A further limitation of our study pertains to the definition of the interictal period, set as 12 h free of migraine, which is shorter than in other investigations and may introduce bias [44]. Nevertheless, pragmatically, extending the migraine-free period would have increased the likelihood of visit cancellations. Furthermore, while the peak incidence of migraine attacks occurs at day -1 of the menstrual cycle [45], our perimenstrual visits took place slightly later. This scheduling was a result of ensuring interictal measurements and practical considerations, such as participants informing us on the first day of menstruation and being unable to visit immediately. An earlier perimenstrual timepoint might provide different insights and should be considered in future studies. In addition, we did not specifically inquire about the presence or absence of aura during the perimenstrual attacks in patients who have had more than two attacks with aura in their lifetime and thus fulfilled the ICHD-3 criteria for migraine with aura. This could influence the interpretation of our results [46] and should be considered in future research. Moreover, we cannot precisely determine whether periovulatory visits occurred on the day of ovulation or in the days immediately preceding or following it. Future studies should incorporate ovulation tests to measure the LH surge and confirm the timing of ovulation.

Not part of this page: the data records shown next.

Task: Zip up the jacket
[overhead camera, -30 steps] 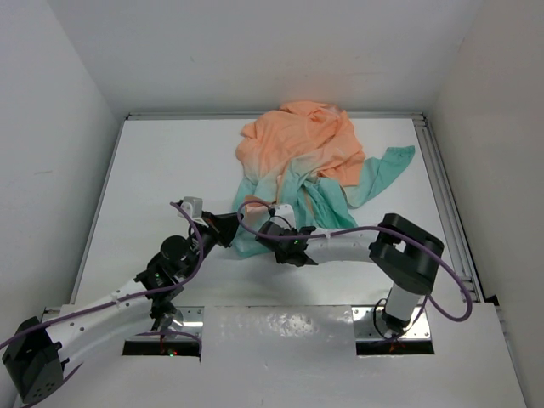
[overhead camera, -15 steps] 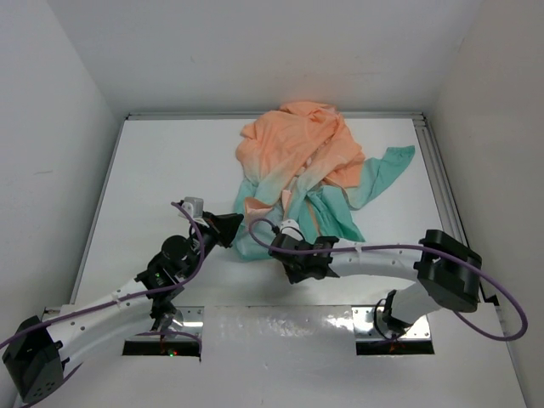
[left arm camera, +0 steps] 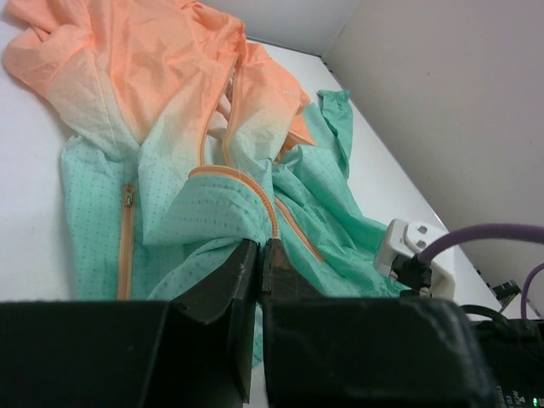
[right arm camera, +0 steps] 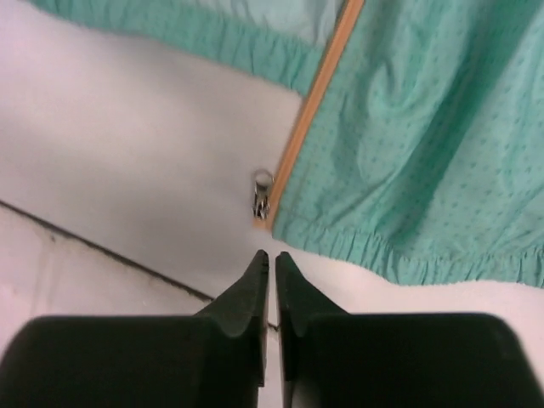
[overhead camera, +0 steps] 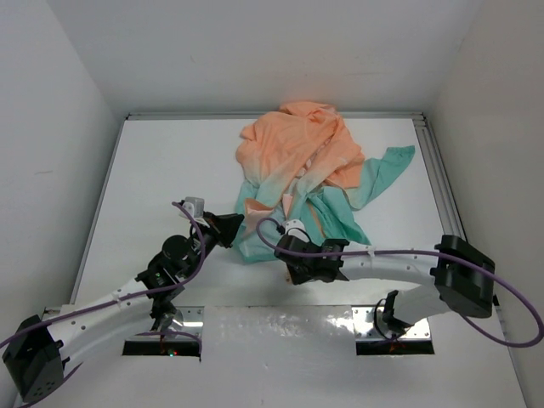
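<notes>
The jacket (overhead camera: 297,157) lies crumpled at the middle back of the table, peach on the far side and teal toward me. My left gripper (overhead camera: 231,228) is shut on the jacket's teal front edge, and the left wrist view shows the orange zipper tape running into my left gripper (left arm camera: 261,251). My right gripper (overhead camera: 293,270) is shut and empty, just on my side of the teal hem. In the right wrist view a small metal zipper slider (right arm camera: 262,194) sits at the hem end of the orange tape, a short way ahead of my right gripper (right arm camera: 272,257).
White walls enclose the table on three sides. A metal rail (overhead camera: 442,195) runs along the right edge. A shiny plate (overhead camera: 280,327) lies between the arm bases, and the table's front seam (right arm camera: 102,246) passes near my right fingertips.
My right arm has drawn back from the jacket's hem toward the near edge, its elbow swinging out right. The teal folds shifted slightly. The left arm has not moved.
</notes>
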Robot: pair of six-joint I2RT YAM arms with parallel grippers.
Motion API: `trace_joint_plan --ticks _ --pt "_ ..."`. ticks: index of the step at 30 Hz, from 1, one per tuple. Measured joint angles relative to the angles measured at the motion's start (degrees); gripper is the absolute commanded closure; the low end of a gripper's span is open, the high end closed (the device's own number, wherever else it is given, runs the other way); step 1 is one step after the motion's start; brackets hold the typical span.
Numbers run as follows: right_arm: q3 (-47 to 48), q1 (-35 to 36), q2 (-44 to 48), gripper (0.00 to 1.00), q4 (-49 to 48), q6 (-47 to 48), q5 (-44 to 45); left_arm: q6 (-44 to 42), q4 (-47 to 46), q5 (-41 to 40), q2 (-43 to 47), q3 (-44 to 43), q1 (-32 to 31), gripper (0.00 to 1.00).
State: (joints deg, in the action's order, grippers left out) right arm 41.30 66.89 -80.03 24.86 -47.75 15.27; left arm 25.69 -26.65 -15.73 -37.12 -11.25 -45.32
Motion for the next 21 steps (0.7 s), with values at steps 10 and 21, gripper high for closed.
trace_joint_plan --ticks 10,21 --pt "2.3 0.0 -7.0 0.78 -1.1 -2.7 8.2 -0.2 0.0 0.1 0.0 0.0 0.0 1.0" --pt "-0.3 0.0 -7.6 0.71 -3.7 -5.5 7.0 -0.2 0.0 0.3 0.0 0.0 0.0 1.0"
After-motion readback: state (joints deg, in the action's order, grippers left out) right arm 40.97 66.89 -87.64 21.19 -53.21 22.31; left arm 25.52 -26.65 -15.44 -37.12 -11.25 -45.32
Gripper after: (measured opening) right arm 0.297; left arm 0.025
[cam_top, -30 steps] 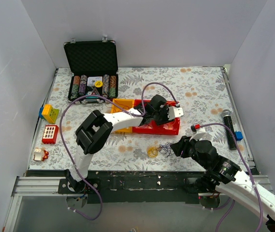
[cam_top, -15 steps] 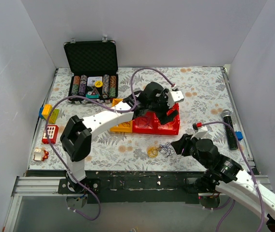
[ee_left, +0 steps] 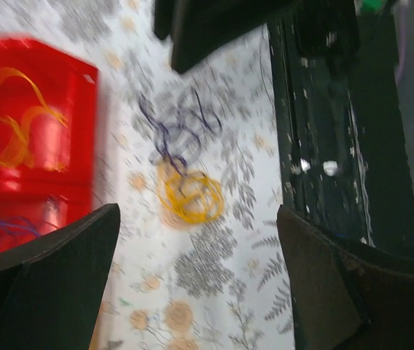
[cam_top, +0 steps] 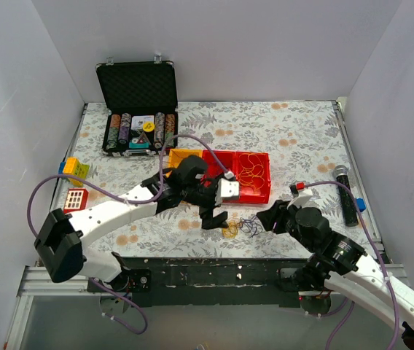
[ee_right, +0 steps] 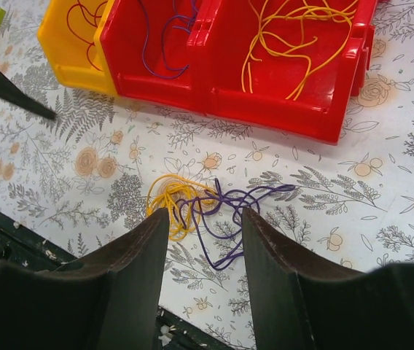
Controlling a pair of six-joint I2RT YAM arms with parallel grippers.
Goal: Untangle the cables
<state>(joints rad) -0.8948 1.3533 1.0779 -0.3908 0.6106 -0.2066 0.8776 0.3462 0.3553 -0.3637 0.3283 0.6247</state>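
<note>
Left claw [cam_top: 214, 216] had swung back from over the red bins [cam_top: 240, 195] to the near side of the table [ee_right: 382, 219]. Its jaws had gone from nearly closed to wide apart. Right claw [cam_top: 269, 219] had hardly shifted.

Left claw: released, nothing between its fingers [ee_left: 54, 284]. Its wrist view was blurred. The cables [cam_top: 240, 227] lay on the table below the gap and a little ahead of it, clear of both fingers.

Cables: one small tangle, a yellow coil [ee_right: 169, 198] with a purple strand [ee_right: 229, 219] looped through it and trailing off to one side. From overhead the tangle sat between the two claws, left claw just to its left and right claw just to its right.

Right claw: jaws apart, gripping nothing. In its wrist view the tangle showed in the gap between the fingers, flat on the table beneath. Whether a fingertip touched a strand could not be told.

Beyond the tangle, seen from right claw:
- Red bins, side by side. Yellow wires [ee_right: 294, 36] lay loose in the right one, a purple wire [ee_right: 165, 44] in the left one.
- Yellow bin [ee_right: 65, 65], against the left end of the red bins, with a red wire [ee_right: 83, 25] inside.

Well beyond left claw an open case [cam_top: 138, 87] stood at the far table edge.
</note>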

In conclusion, this exploratory study provides evidence of a complex interplay between PACAP-38 and sex hormones in women with migraine. The elevated PACAP-38 levels observed in participants with migraine and a regular menstrual cycle might contribute to the higher susceptibility to migraine in menstruating women.

These findings underscore the need for further longitudinal research to elucidate the role of PACAP-38 in migraine pathophysiology and its modulation by hormonal changes.